Turquie: Tentation autoritariste !

Deux évènements tragiques survenus en l’espace de 24 heures, deux véritables tremblements de terre ont choqué le monde, polarisé l’attention et accentué les inquiétudes sur la sécurité et la stabilité un peu partout sur la planète. Incontestablement, l’attentat terroriste  le plus meurtrier que la France ait connu (84 morts), le  soir du 14 juillet à Nice, a endeuillé la France entière et au-delà et provoqué une vague d’indignation générale et de peur de la prolifération d’un terrorisme aveugle qui n’a ni frontières, ni identité et encore moins de religion.

Malgré la gravité du choc subi par tout un pays, le lourd bilan humain, la colère suscitée et la profonde tristesse des familles endeuillées par la disparition de leurs proches et d’une population en proie au doute, le putsch militaire manqué survenu une journée après en Turquie qui a failli basculer ce grand pays, dont le poids régional et stratégique n’échappe à personne ( membre de l’OTAN), dans la violence et l’instabilité, ont poussé tous les grands du monde à retenir leur souffle. Une grande   crainte a plané de voir se produire un scénario du pire et, après l’échec du coup, de voir le régime exploiter à fond cette affaire pour accentuer sa dérive autoritaire, établir des lois d’exception et bafouer le fonctionnement des institutions démocratiques et les libertés.

Même si le monde entier a exprimé son soulagement après l’échec du putsch, la réussite de la légitimité populaire, à la faveur de l’appel lancé par Erdogan, et du sursaut démocratique du peuple turc qui a refusé, pour la première fois, que les militaires changent l’ordre démocratique, il n’en demeure pas moins vrai que la vaste purge lancée, dans la foulée, par le régime a suscité des doutes et de grandes inquiétudes. Personne, même parmi les partenaires les plus proches de la Turquie, ne semble prêt à donner un blanc-seing pour le rétablissement de l’arbitraire, le blocage du fonctionnement des institutions et de l’Etat de droit ou le recours à des mesures d’exception qui permettraient des règlements de compte et serviraient d’alibi pour laminer l’opposition et transgresser les droits et les libertés.

Ce qui se passe actuellement en Turquie après l’échec de la tentative de coup d’Etat pousse à des questionnements lancinants et à des craintes légitimes. Le grand ménage opéré dans les rangs de l’Armée et de la Justice risquant, à tout moment, de s’étendre à d’autres figures de l’opposition et de la société civile, n’annoncent-ils pas un raidissement d’un pouvoir gagné depuis quelque temps par une tentation autoritariste ?

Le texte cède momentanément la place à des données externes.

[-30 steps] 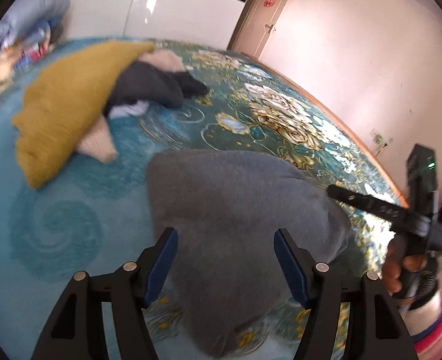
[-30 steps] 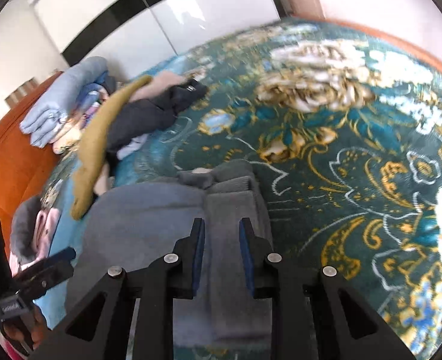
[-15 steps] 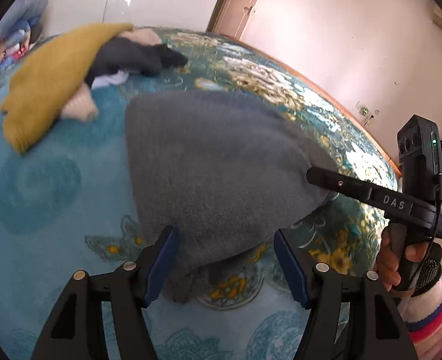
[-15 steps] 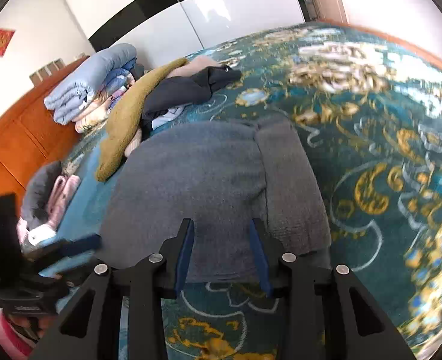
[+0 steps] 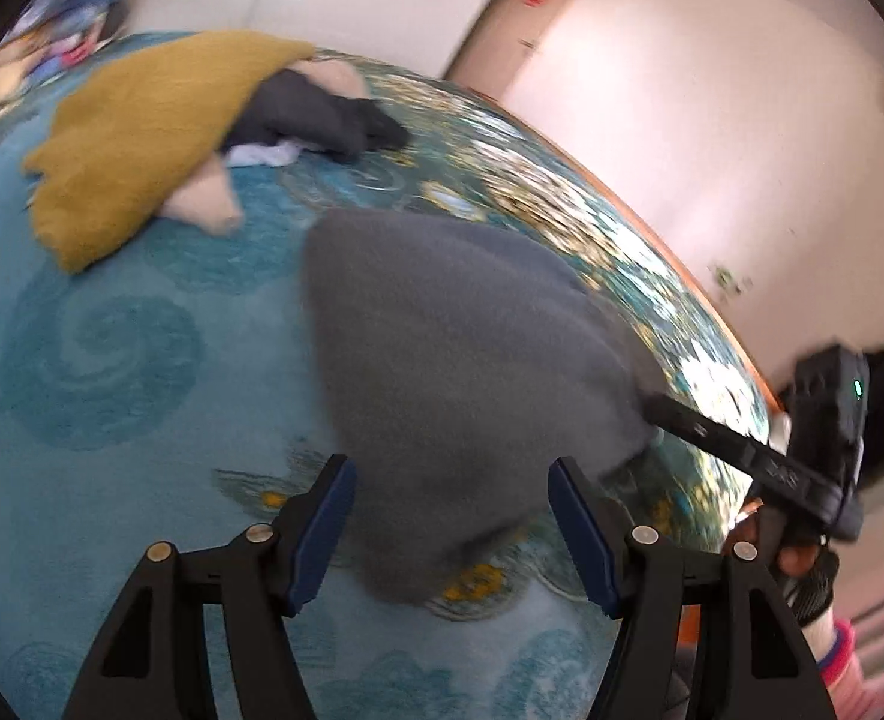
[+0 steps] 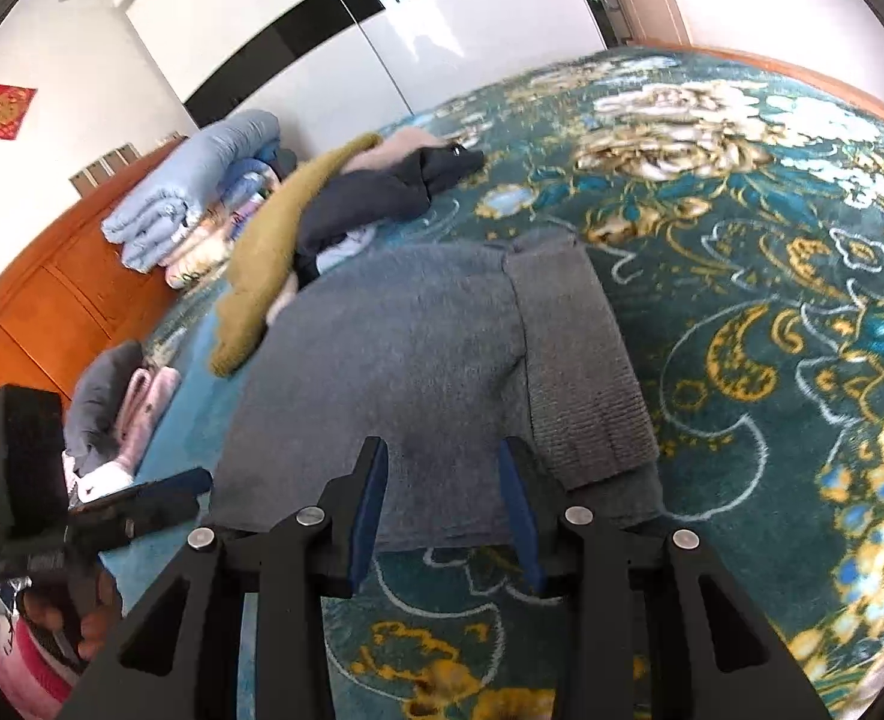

La Turquie vit depuis quelques années une tension politique et sociale permanente, un grand malaise politique, malgré les avancées qu’il a accomplies sur le plan économique.

La résurgence de la menace terroriste dans ce pays au cours des mois écoulés a été considérée comme une résultante logique du laxisme d’Ankara, longtemps soupçonnée de complaisance à l’égard des groupes terroristes se réclamant de Daech qui ont utilisé ce pays comme base de transit et logistique pour semer la mort et le chaos en Syrie, en Libye et ailleurs.

Au moment où ce pays commençait à payer un  tribut lourd de ses mauvais choix politiques et stratégiques, aux plans régional et même international, que des doutes de plus en plus persistants commencent à être exprimés au sujet de la dérive autoritaire d’un régime qui a tourné le dos à l’héritage kémaliste, il est fort à craindre que le putsch manqué ne soit exploité pour accentuer le  virage dangereux amorcé depuis quelques années, menaçant d’emporter avec lui tous les acquis démocratiques que ce pays a pu construire. A l’heure où le pays continue de vivre dans une véritable tourmente, les prochains jours nous éclaireront sur la propension de ce régime légitime à préserver les fondements desquels il a toujours tiré sa légitimité !

Enfin, la tragédie de Nice nous rappelle que malgré le caractère lâche et barbare de l’acte commis, il est des lignes rouges que les pouvoirs exceptionnels accordés aux forces de sécurité et la liberté dont les médias en France sont dotés, qui ne devraient pas être franchies. La stigmatisation à outrance des Tunisiens, la montée du racisme et du sentiment xénophobe contre cette forte communauté, qui a toujours vécu et travaillé paisiblement dans cette région, est contreproductif. Il serait mal venu d’exploiter ce drame en favorisant l’amalgame et en exacerbant le sentiment de haine contre les Tunisiens en les assimilant tous a des terroristes et de banaliser les exactions contre eux pour simple fait de délit de faciès.